15.02.2018 | Acadêmicos, Gerais

É necessário estabelecer, na política, a distinção entre o legítimo e o legal, distinção esta que nem sempre está clara. Veja-se que até mesmo os dicionaristas não a expressam bem. Tomemos como exemplo o dicionário sempre por todos nós consultado, o Novo Aurélio Século XXI. 

“Legítimo” vem do latim legitimu e tem vários significados: “legal; fundado no direito, na razão ou na justiça; que tem origem na lei; autêntico, genuíno, lídimo; lógico, procedente, concludente”. 

Legal, do latim legale: “de conformidade com a lei”. 

A raiz latina de ambas as palavras é a mesma – lex – mas sempre entendi que não estão situadas no mesmo patamar, no mesmo nível hierárquico. Uma está relacionada com o que é autêntico – com princípios, com valores éticos e morais, do ser humano – temos então o legitimu. A outra é relacionada com decisões que procuram dar forma ao que é legítimo, para que todos possam viver e agir, de modo conjunto: o legale. Na Democracia, os princípios são estabelecidos primeiro, as leis os traduzem depois, determinando as normas para que todos os cidadãos possam orientar suas condutas. 

Antes de continuar, vamos retornar um pouco no tempo, fazendo uma sumária referência ao passado. No século XIX, ainda era recente a fundação da Democracia nos Estados Unidos, a matriz inspiradora dos republicanos brasileiros. Destacava-se que o modelo norte-americano era fundamentado em princípios – poucos e permanentes – que precisavam ser por todos aceitos, pois a obediência a tais princípios é que tornaria legítimo o sistema republicano. 

E como tornar legal o que era legítimo? 

A fundação da República Norte-Americana foi complementada pela criação de suas Câmaras de Representantes, modelo que até hoje foi ininterruptamente preservado.
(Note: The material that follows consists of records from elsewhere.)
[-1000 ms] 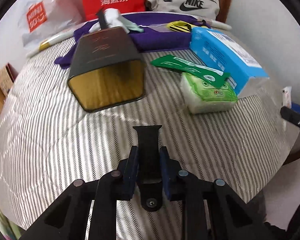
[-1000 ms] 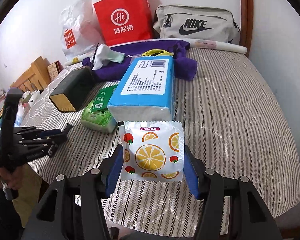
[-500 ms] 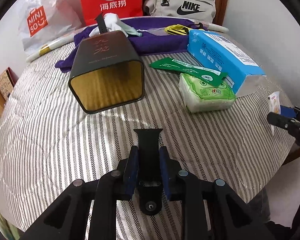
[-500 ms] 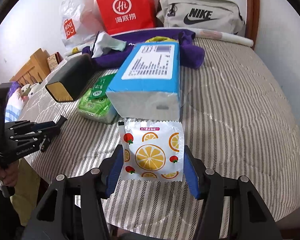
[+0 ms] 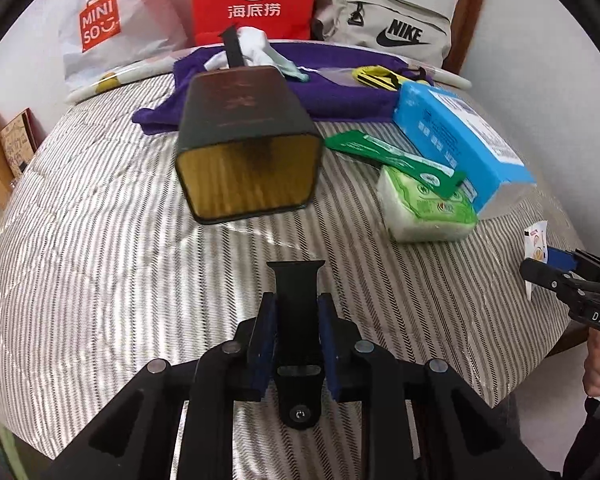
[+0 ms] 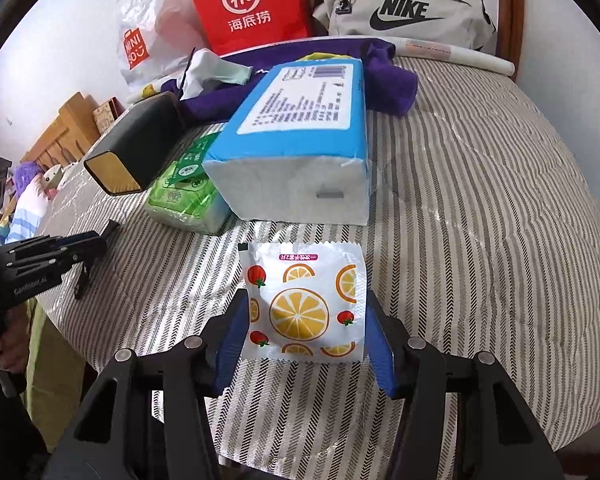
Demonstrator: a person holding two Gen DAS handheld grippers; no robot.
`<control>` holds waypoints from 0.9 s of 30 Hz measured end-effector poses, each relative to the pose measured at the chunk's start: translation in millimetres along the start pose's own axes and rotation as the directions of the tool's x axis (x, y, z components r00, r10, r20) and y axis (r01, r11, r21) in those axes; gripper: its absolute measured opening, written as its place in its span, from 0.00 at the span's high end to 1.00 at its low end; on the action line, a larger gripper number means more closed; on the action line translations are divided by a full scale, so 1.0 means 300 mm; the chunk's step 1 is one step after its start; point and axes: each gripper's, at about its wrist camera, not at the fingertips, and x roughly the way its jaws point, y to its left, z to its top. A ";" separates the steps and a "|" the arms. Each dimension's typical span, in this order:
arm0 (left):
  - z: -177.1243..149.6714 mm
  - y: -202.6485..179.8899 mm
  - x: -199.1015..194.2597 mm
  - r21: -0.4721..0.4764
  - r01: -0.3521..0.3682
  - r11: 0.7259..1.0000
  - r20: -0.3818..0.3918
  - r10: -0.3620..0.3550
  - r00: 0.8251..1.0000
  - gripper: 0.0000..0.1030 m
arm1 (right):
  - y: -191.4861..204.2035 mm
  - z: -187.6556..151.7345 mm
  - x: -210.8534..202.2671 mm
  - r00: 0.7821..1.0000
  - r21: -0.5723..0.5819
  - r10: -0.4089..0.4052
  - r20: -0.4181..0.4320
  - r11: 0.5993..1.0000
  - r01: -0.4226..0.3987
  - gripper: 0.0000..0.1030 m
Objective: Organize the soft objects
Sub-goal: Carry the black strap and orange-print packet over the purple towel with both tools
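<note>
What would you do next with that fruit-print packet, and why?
Probably carry it left toward the open black box. The right hand-held gripper already clamps the fruit packet above the bedspread, and the box's mouth faces this way, beside the green tissues.

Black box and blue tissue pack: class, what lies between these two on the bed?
In the left wrist view, the green tissue packet and a flat green sachet leaning on it lie between the black box and the blue tissue pack.
</note>
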 end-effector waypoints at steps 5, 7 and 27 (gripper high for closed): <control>0.016 0.027 -0.047 -0.025 0.023 0.999 0.030 -0.022 0.999 0.81 | 0.035 0.021 -0.050 0.999 -0.037 0.020 0.031 0.999 -0.019 0.48; 0.027 0.034 -0.068 -0.027 0.045 0.999 0.042 -0.044 0.998 0.81 | 0.048 0.033 -0.071 0.998 -0.055 0.033 0.044 0.998 -0.030 0.48; 0.329 0.128 -0.185 -0.093 0.064 0.994 0.157 -0.049 0.986 0.81 | 0.064 0.380 -0.159 0.985 -0.098 0.053 0.163 0.995 -0.038 0.48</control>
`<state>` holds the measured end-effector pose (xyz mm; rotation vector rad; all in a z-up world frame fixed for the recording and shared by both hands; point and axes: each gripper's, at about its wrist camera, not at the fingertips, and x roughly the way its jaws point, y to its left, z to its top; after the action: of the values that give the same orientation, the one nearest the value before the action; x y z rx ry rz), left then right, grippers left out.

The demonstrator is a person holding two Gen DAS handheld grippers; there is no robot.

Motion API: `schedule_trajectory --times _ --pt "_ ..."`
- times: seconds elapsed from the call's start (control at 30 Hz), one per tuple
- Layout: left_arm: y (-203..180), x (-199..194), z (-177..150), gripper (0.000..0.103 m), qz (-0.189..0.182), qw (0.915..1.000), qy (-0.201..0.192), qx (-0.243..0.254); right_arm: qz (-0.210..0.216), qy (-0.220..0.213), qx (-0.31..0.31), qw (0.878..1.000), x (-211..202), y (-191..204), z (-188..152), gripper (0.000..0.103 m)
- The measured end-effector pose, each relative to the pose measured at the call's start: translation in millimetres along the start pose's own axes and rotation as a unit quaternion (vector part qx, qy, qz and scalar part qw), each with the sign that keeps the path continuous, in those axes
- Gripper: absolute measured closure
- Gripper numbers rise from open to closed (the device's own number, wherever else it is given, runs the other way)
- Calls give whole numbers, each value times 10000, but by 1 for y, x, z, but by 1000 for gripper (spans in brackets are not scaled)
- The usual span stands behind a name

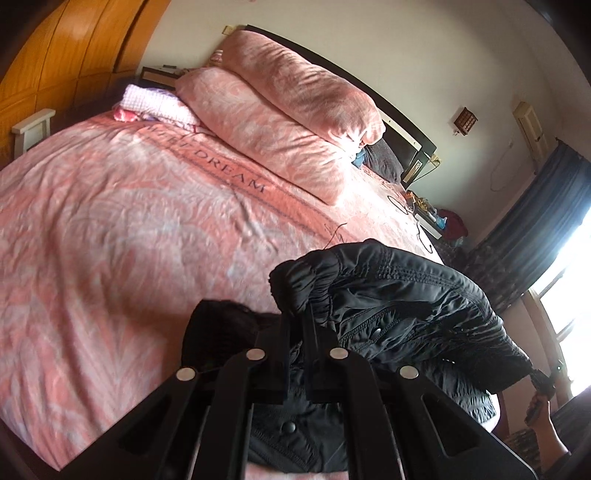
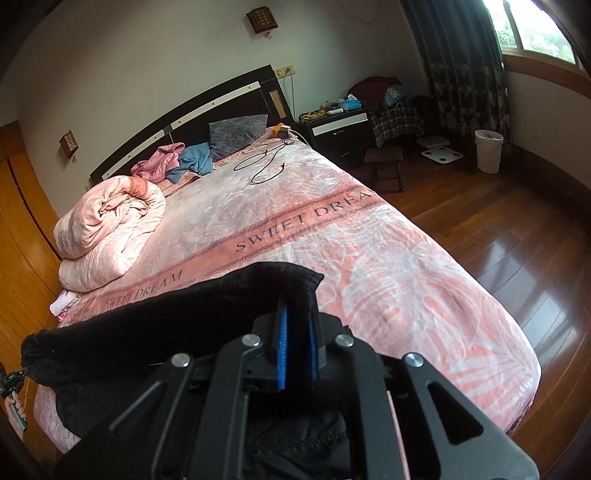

Ao Congresso coube e cabe elaborar as leis que dão normas para o fiel cumprimento dos princípios constitucionais. 

Os Estados Unidos sabem bem que as leis – em certos momentos – precisam ser revistas e atualizadas. Os princípios, não! Princípios não mudam com o tempo, são intocáveis. 

Esta é a síntese da questão: o legítimo é permanente, e o legal, ao se chocar com o legítimo, é passível de ser modificado! 

Voltemos então ao centro de nossa discussão. 

Ao aceitarmos como premissa esta hierarquia de conceitos, concordamos que todos os projetos de lei que forem apresentados, discutidos, votados não podem estar em confronto com os princípios inerentes à Democracia. Não podemos ignorar esta hierarquia conceitual, não podemos aprovar leis que ferem a Democracia em sua base, em seu cerne, em seu coração. 

Vamos dar um exemplo bastante ilustrativo. 

Os princípios democráticos estabelecem a igualdade de todos perante as leis, a Democracia deve oferecer a todos as mesmas oportunidades, para que cada qual se desenvolva de acordo com sua potencialidade. Isto é legítimo! 

Quando os que foram escolhidos – para representar a todos – aprovam lei que oferece vantagens só para uma categoria profissional, portanto, só para alguns, o que realmente aconteceu? Esta lei ignorou o princípio que preserva os legítimos direitos da população, o princípio da igualdade! 

Aí está, o legal confrontou o legítimo! Atingiu no coração o conceito de organização democrática! 

Grande parte dos problemas que hoje enfrentamos decorre da influência corporativista, ao ser aprovada a Constituição de 1988. Foram vários os setores que conseguiram inscrever vantagens corporativas, não extensivas ao conjunto da população. Têm sido inúmeras as decisões que se chocam frontalmente com os legítimos princípios e valores da Democracia. 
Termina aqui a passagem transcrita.